Try it: What lines in the material hold the string "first"? Return every one of them.

━━━

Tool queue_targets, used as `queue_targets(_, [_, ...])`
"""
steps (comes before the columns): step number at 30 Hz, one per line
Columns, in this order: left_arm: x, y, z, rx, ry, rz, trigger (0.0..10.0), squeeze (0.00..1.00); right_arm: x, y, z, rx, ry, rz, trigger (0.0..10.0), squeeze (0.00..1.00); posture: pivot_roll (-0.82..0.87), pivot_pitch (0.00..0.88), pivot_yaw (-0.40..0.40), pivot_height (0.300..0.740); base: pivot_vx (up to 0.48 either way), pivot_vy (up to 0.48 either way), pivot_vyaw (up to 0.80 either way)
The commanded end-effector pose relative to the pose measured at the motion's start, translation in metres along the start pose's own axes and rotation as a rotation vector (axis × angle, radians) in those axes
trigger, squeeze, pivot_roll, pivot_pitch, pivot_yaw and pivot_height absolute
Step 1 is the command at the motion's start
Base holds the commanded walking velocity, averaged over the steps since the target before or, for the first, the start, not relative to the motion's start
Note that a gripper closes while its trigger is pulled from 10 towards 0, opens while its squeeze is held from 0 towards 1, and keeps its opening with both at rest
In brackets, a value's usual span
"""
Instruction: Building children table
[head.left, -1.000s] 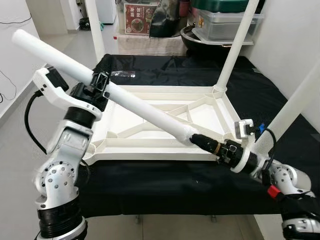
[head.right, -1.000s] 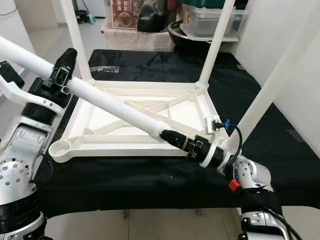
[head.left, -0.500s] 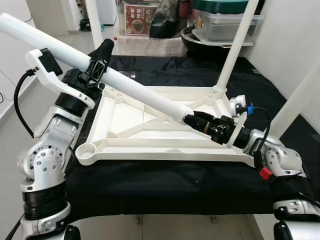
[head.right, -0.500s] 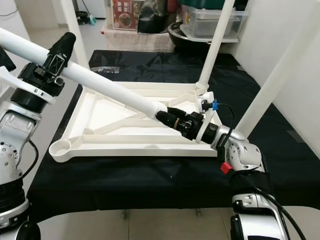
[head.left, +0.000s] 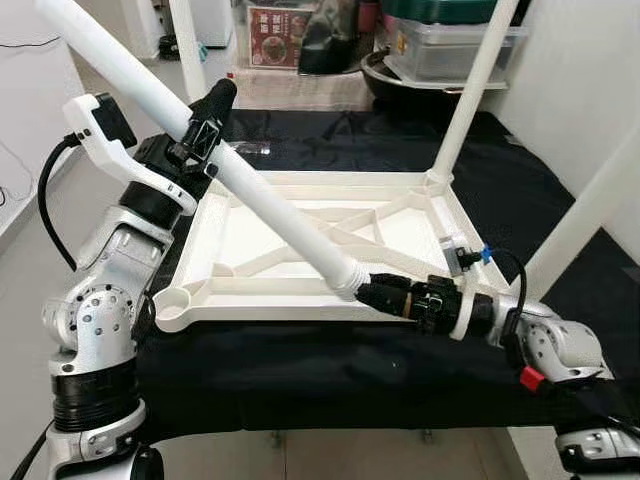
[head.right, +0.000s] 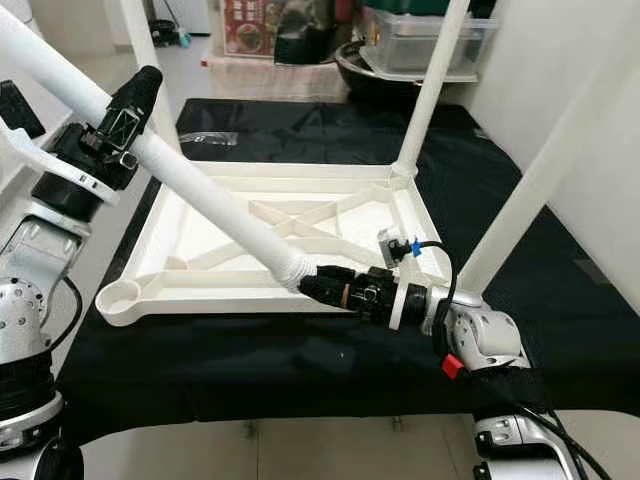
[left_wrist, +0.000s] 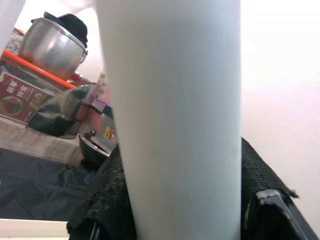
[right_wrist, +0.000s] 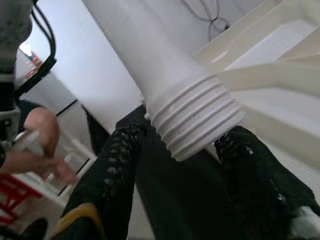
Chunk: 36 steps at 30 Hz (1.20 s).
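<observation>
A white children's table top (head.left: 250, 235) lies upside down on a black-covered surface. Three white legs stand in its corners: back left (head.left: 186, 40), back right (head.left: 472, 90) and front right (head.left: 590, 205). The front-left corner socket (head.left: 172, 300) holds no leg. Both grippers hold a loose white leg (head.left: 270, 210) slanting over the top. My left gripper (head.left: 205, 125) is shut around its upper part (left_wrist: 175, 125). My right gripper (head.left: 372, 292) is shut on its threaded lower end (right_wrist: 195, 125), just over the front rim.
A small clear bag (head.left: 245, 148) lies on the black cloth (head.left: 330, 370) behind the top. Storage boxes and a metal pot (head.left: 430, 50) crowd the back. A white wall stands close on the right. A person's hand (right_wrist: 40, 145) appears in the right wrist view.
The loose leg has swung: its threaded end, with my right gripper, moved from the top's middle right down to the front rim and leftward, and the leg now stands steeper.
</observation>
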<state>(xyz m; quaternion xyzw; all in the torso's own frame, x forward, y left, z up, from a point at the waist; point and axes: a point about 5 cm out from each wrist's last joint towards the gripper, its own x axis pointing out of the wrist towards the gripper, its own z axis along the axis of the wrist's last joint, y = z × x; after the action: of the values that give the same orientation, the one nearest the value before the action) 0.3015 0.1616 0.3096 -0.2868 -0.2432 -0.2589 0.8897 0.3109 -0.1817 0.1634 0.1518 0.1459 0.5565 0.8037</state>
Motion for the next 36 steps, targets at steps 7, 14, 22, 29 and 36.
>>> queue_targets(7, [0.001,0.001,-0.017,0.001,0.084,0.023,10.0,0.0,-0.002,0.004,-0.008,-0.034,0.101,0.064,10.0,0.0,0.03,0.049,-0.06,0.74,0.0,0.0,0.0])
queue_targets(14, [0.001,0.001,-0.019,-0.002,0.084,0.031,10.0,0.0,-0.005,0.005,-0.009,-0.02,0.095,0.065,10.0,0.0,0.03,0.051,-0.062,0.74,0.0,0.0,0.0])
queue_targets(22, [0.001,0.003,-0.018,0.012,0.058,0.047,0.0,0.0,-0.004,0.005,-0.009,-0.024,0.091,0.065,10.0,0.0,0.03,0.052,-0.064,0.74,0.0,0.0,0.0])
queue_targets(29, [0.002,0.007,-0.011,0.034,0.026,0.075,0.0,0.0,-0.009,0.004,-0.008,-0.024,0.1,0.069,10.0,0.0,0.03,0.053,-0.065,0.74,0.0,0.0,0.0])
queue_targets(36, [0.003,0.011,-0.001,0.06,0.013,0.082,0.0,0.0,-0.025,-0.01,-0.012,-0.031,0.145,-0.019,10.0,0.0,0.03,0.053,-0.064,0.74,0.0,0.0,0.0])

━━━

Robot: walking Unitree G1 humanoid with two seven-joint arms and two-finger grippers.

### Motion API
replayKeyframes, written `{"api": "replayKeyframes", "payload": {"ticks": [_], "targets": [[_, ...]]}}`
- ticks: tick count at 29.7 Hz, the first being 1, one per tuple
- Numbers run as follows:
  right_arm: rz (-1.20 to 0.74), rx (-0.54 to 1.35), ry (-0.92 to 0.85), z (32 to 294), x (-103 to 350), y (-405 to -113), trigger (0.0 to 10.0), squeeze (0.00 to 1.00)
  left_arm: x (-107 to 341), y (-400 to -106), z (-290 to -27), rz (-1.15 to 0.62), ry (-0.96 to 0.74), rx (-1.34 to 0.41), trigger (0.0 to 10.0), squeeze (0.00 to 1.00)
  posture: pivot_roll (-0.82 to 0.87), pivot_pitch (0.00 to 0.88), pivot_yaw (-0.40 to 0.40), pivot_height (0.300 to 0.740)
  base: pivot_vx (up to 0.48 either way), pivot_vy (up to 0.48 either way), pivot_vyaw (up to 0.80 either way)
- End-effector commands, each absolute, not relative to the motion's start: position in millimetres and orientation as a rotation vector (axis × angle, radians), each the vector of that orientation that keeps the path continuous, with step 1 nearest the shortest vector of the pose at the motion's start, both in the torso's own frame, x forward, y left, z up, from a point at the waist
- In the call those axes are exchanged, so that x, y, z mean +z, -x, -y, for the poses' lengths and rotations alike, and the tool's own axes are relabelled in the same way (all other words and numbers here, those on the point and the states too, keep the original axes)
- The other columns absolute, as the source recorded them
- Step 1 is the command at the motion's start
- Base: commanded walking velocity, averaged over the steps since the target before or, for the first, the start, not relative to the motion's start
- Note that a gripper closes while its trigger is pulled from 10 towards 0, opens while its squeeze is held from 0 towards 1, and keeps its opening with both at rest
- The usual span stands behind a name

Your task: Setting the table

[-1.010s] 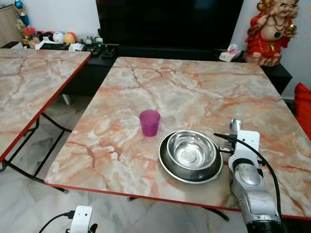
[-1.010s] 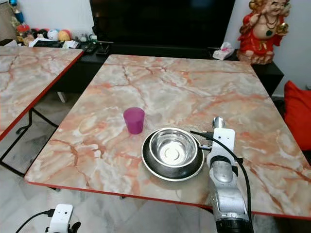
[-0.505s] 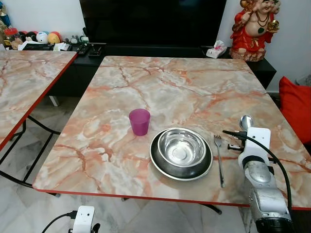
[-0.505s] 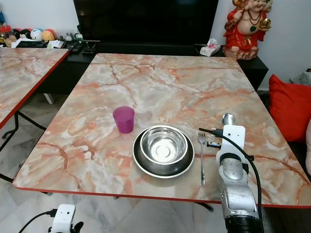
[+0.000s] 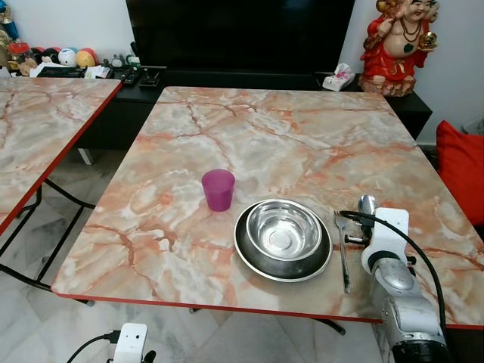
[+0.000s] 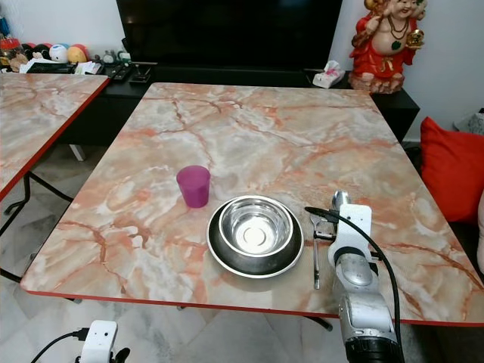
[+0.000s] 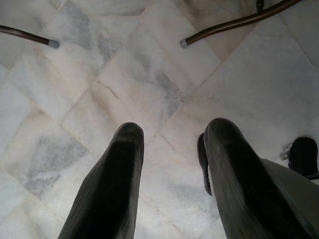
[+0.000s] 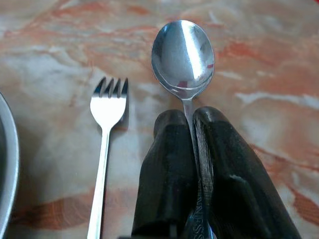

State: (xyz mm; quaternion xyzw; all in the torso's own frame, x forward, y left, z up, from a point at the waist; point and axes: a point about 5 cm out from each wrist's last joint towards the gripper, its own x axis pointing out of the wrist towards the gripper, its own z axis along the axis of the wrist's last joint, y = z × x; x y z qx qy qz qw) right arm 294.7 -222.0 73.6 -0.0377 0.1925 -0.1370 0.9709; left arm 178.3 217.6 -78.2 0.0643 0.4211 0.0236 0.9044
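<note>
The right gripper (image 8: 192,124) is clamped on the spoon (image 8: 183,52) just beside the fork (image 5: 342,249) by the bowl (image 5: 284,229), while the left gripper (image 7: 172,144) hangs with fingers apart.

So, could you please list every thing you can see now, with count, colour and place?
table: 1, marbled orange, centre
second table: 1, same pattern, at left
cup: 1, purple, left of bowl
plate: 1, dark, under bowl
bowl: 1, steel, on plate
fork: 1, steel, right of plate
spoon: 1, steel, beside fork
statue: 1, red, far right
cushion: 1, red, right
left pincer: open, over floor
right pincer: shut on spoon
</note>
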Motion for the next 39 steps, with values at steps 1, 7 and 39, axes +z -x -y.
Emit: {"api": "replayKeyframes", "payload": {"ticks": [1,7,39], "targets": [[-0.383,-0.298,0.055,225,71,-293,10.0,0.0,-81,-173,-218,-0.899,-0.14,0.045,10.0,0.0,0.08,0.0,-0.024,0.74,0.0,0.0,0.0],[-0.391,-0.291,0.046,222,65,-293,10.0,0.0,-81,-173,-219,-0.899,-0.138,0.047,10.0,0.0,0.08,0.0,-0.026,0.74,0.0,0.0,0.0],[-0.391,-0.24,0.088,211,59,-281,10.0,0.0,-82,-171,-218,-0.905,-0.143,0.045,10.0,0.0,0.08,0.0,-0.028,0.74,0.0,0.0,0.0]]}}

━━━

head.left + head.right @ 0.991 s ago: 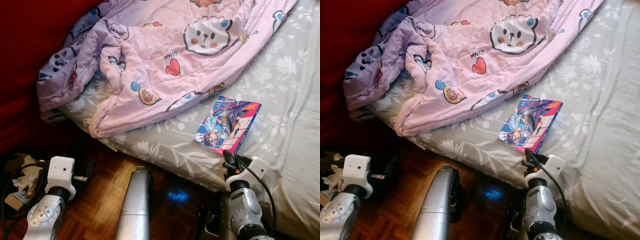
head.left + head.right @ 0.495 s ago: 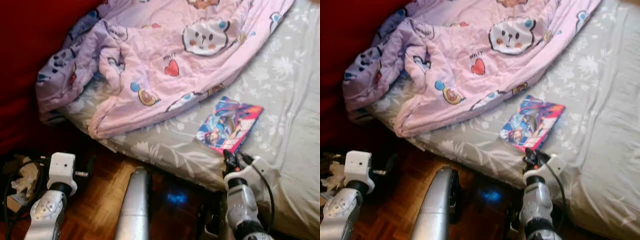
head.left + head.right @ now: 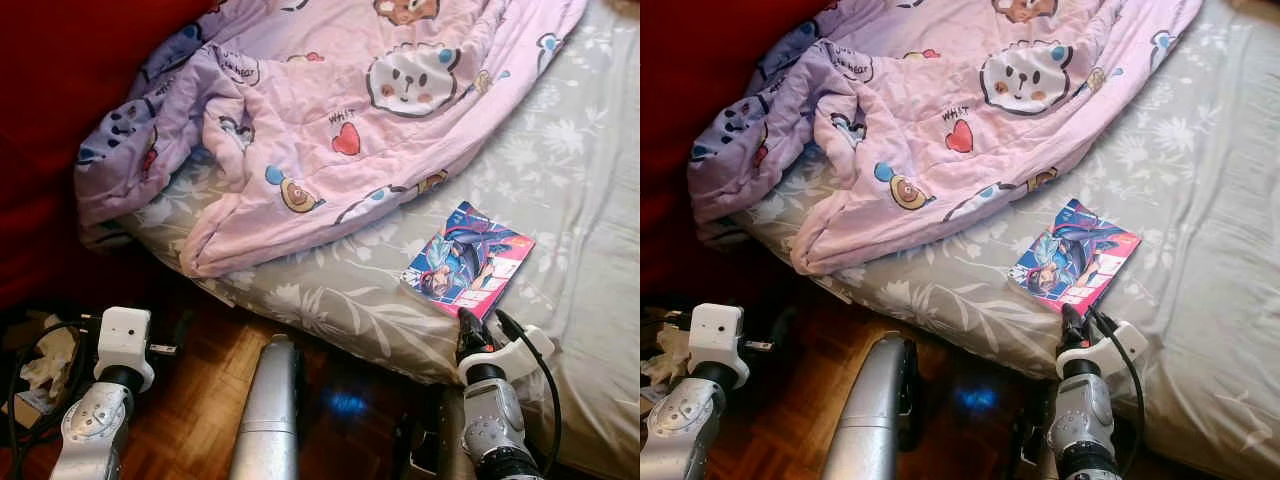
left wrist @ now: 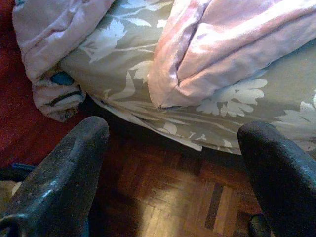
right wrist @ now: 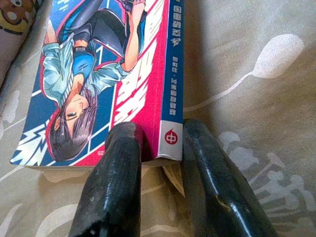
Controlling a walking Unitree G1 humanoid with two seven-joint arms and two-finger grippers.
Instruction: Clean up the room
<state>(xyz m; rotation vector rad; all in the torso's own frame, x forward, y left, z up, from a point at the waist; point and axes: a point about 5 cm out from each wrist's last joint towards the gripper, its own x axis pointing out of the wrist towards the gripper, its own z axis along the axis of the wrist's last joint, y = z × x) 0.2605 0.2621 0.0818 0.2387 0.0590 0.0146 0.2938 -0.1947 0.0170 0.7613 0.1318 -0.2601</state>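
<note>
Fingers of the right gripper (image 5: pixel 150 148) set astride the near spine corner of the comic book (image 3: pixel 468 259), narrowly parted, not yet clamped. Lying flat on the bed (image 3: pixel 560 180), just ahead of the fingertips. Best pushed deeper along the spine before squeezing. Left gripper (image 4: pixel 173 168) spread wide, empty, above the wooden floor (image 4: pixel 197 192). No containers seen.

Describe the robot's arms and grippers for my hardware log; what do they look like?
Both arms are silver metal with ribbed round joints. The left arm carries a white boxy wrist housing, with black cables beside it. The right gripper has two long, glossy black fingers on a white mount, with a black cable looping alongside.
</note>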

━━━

Your response:
Base holds the commanded walking velocity, averaged over the steps since the target before or, for the first, the start, not relative to the motion's start
- ticks: tick count at 29.7 Hz, the first being 1, one per tuple
- Base: commanded walking velocity, averaged over the steps since the target before or, for the first, the start, not relative to the motion's start

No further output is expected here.